On they skipped. At one point, despite his efforts to focus, their skipping reminded him of Dorothy and her three companions on the yellow brick road, and he wondered if he was Qi’s Tin Man, Scarecrow, or Cowardly Lion. Possibly he was an amalgam of all three—of the weaknesses of all three. Although the point of the story was that their weaknesses had been illusory weaknesses, indeed unrecognized strengths. He tried to take heart from that, but in truth the sight of the blasted rover was so disturbing his thoughts were still completely scattered.
When they passed a boulder that was almost cubical and about waist-high, Qi veered for it and sat down. “I need to rest,” her voice confessed in his ear.

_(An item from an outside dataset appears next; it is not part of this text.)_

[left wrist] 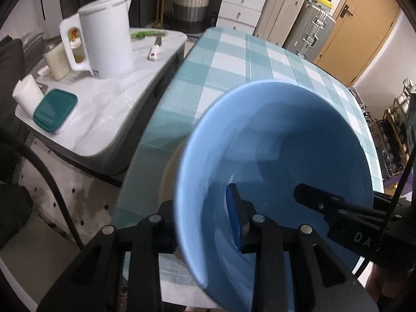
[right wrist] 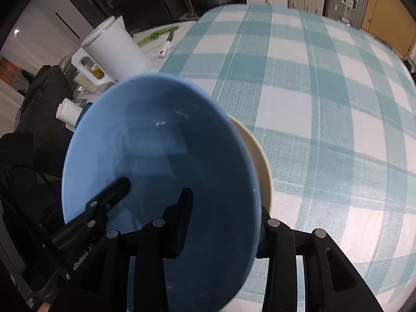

He sat on the far side of the rock. “We’re almost there.”
“Shut up with that!”
But soon she rose to her feet with a groan, and took a few hopping steps down the road; then she stopped and took Fred’s arm as he caught up with her. That almost brought them both down. They were like two drunks trying to get home after a bad night out. She was cursing continuously, or so he assumed by the sound of it.
“What?” he said. “Are you hurt?”
“I think my water has broken,” she said, staring at him through their faceplates for several seconds longer than she would usually make eye contact. It occurred to Fred as he held her gaze that they very seldom made eye contact. All this time together not looking at each other, and now they were. Then she looked away as usual.
“Oh no!” he said helplessly. “Can you still walk?”
“Yes I can still walk! Or I could if it weren’t for this gravity! Let’s go. Let’s try regular walking this time. Very slowly.”
It seemed to Fred that went better, and after a while, during a short rest, he suggested they try going faster. “Try doing a Groucho and see if that’s a bit easier.”